If you want to read a novel about Sheffield, then a good place to start is Philip Hensher’s The Northern Clemency, an epic chronicle published in 2008.
It charts the relationship between two families, who live on opposite sides of a street in Sheffield in the 1970s – Malcolm and Katherine Glover and their three children; and their neighbours the Sellers family, newly arrived from London. It ends in the mid-nineties with one of the children running a trendy restaurant.
Philip Hensher (born 1965), is a novelist, critic, journalist and Professor of Creative Writing at Bath Spa University. Born in South London, he spent most of his childhood in Sheffield and attended Tapton School. Now he’s the author of several novels including The Mulberry Empire, Scenes from an Early Life, and A Small Revolution in Germany.
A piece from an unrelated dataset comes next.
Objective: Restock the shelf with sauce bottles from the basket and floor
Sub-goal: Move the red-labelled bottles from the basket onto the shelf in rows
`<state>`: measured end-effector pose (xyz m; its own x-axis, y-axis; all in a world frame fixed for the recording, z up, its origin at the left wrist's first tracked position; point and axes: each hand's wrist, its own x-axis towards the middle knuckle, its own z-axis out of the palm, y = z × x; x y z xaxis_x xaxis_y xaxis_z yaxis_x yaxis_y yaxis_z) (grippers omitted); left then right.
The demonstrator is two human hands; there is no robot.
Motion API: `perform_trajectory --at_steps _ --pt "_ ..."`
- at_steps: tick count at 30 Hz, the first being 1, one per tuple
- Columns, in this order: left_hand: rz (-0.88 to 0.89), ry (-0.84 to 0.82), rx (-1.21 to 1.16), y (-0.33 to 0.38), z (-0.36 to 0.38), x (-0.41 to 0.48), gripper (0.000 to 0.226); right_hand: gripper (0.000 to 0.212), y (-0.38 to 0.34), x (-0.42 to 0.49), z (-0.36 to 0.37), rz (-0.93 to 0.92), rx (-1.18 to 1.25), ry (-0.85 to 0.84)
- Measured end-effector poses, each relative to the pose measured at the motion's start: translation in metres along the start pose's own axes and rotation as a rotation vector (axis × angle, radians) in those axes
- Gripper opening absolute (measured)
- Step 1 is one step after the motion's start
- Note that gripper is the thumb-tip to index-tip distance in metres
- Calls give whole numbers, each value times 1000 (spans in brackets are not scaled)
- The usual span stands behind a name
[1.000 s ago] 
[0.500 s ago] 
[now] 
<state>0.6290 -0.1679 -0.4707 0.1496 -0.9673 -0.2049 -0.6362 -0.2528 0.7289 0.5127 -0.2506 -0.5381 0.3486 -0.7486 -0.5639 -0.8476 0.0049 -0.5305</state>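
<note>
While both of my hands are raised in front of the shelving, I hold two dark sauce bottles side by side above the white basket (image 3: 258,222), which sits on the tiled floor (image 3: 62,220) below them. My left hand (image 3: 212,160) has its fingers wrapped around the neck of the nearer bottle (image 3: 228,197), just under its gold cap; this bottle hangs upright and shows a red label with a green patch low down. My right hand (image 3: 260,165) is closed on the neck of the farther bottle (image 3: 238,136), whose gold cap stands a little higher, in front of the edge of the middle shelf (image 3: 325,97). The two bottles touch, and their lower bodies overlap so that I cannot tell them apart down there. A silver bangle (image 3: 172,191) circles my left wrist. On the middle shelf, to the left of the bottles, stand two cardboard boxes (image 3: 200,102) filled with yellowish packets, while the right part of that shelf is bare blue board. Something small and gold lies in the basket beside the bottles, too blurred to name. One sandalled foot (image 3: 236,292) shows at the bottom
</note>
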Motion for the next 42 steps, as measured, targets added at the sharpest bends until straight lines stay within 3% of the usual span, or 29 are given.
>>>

He says that The Northern Clemency came after years of thinking about school and childhood, and it brought forth details that he put into the book.
“I made a practice of getting up early, and thinking hard about long-lost places – a school, our house then, a favourite shop, a library. All sorts of details would emerge, even phantom smells. Then I started to write. I knew who the characters were, but not at first who they grew into.
“It took about three years to write. I wrote best when I was away from the novel’s sites. The most productive period was three weeks in Khartoum, Sudan. There was not a great deal to do in that great but strange city. In the mornings I got out one of the 10 school exercise books and one of the 20 blue Biros I had bought from a stationer in the Omdurman market, and wrote solidly, 2,000 or even 3,000 words.”
The novel contains one of the most unusual lines about Sheffield. “Dense Victorian villas dispersed through a verdant forest, breaking out like the frilled edges of amateur maternal pancakes into lavender moorland”
The book was short-listed for the Man Booker Prize in 2008.